BESE, John Bel Edwards likely to disagree on major issues: vouchers, charter schools, Common Core _lowres

Louisiana Democratic gubernatorial candidate Rep. John Bel Edwards greets supporters as he watches election returns in a hotel suite at his election night watch party in New Orleans, Saturday, Nov. 21, 2015. (AP Photo/Gerald Herbert) ORG XMIT: LAGH102

The last two races settled Saturday night for Louisiana’s top school board means there will be a huge split between the board and Gov.-elect John Bel Edwards on the future of public schools.

Key disputes loom on hot-button changes in school operations, Common Core and possibly the future of state Superintendent of Education John White, who Edwards wants out.

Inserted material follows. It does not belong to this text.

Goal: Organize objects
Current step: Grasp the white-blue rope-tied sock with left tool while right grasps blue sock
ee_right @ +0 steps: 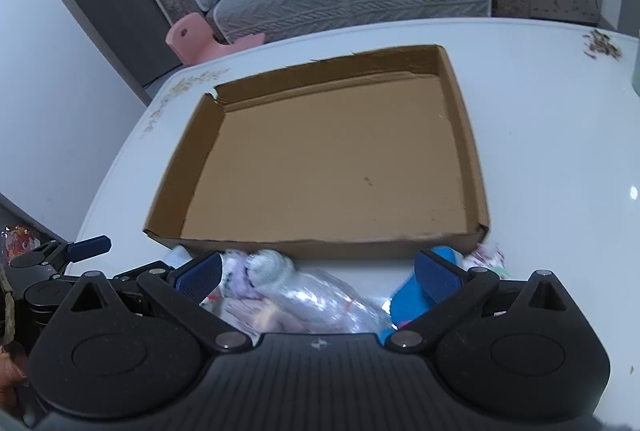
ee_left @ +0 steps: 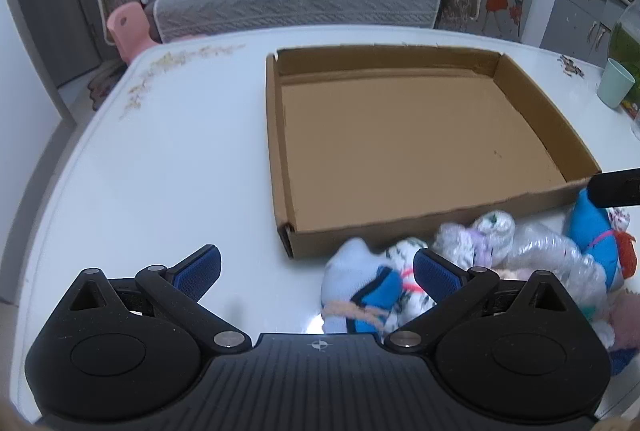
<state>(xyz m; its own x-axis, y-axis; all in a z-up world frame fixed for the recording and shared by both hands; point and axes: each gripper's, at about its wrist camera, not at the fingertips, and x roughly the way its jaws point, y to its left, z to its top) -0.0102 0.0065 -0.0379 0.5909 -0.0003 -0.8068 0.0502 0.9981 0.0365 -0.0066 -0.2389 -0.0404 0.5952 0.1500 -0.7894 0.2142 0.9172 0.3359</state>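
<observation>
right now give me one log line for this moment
stage: pre-grasp | left gripper: jaws open, holding nothing | right gripper: jaws open, holding nothing | cardboard box: holds nothing | rolled socks: piled on table beside box

We find no words, numbers or brand names clear enough to read in either view; the only mark is a small white crosshair symbol [ee_left: 319, 344] moulded into the ribbed black plastic body of each handheld gripper, between its two finger arms.
</observation>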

Edwards was backed by the state’s two teacher unions — the Louisiana Federation of Teachers and the Louisiana Association of Educators — and former LFT and LAE officials held key jobs in his campaign.

Both organizations have bitterly opposed the drive to overhaul schools, including the expansion of vouchers, charter schools and school letter grades.

Edwards is scheduled to address the annual meeting of the LFT on Monday at 12:30 p.m. in Lake Charles.

But seven of eight seats were won by business-backed candidates in the primary and runoff, and self-styled education reformers will keep their majority no matter which three people Edwards names to the state Board of Elementary and Secondary Education.

“So voters made a big statement there in my opinion,” Eva Kemp, state director of Democrats for Education Reform, said Sunday.

“I hope that John Bel will see that we have made a lot of progress over the last several years,” Kemp said. “Rolling back that progress is not what voters want to see and what students need.”

On the other side, Scott Richard, executive director of the Louisiana School Boards Association, said he is optimistic Edwards’ win will pave the way for greater harmony among BESE, the governor and the Legislature.

“Not every issue will be a dog fight,” Richard said.

On Saturday, voters elected Kathy Edmonston, a veteran education official in Ascension Parish, over Jason Engen in the District 6 race to succeed BESE President Chas Roemer.

Edmonston, a critic of Common Core, was backed by teacher unions and other critics of BESE.

Engen was supported by the Louisiana Association of Business and Industry, the lone loss for LABI in primary and runoff races for the state school board.

In the other contest, Common Core critic and BESE member Mary Harris, of Shreveport, was narrowly defeated by Tony Davis, who is the president of the Natchitoches Chamber of Commerce.

Harris, who was serving an unexpired term in District 4, was backed by teacher unions and Davis by LABI.

The Harris loss marked the third time that an incumbent Common Core critic was ousted by voters.

Edwards is a longtime critic of school vouchers, which are state aid for low-income students in troubled public schools to attend private and parochial classrooms.

Vouchers have enjoyed years of support from BESE, and White is one of their biggest proponents.

Edwards wants to put curbs on charter schools, and he has tried without luck in the Legislature to ban them in school districts rated A or B.

But the schools have grown statewide under BESE, and New Orleans has one of the heaviest presence of charter schools in the nation.

Edwards says letter grades for public schools present a false picture.

Yet the grades have major supporters on BESE, including Jim Garvey, who may be the next president of BESE.

Edwards opposes Common Core, and he has questioned whether the review process underway by about 100 educators and others will spark substantive changes.

However, seven of the eight elected BESE members are generally viewed as supportive of the standards, or something close to them.

Backers of the governor-elect call him a consensus builder, and Edmonston downplayed suggestions that BESE and Edwards will be hopelessly at odds.

“I think there is maybe more common ground than there is not,” she said Sunday.

Brigitte Nieland, who follows public school issues for LABI, said most voters like the way education has gone in recent years.

“The governor will only have three of the appointees, and no matter who those appointees are, it is still going to be largely a pro-reform board,” Nieland said last week.

An early test of Edwards’ influence over BESE will be on whether White keeps his job as the $275,000-per-year superintendent.

White, who has held the post for nearly four years, says he wants to stay.

Edwards said in June, and repeated Sunday, that he has no intention of letting that happen, and he said White is not qualified to be a middle school principal.

White’s contract comes up in January, but it takes eight of 11 BESE members — a supermajority — to end the contract and eight to agree on a new one.

Lane Grigsby, a Baton Rouge businessman and chairman of a super PAC that was heavily involved in BESE races, said Edwards was not elected for his public school plans.

“It was a rejection of David Vitter,” Grigsby said. “People elected seven out of eight times to keep the reforms that we have.”

State Rep. J. Rogers Pope, R-Denham Springs and a frequent critic of White, said Edwards is limited in what he can do about the superintendent in the short term.

“Can he make an immediate change? Absolutely not. There may be other ways to go about it,” said Pope, who was superintendent of the Livingston Parish School District for 14 years.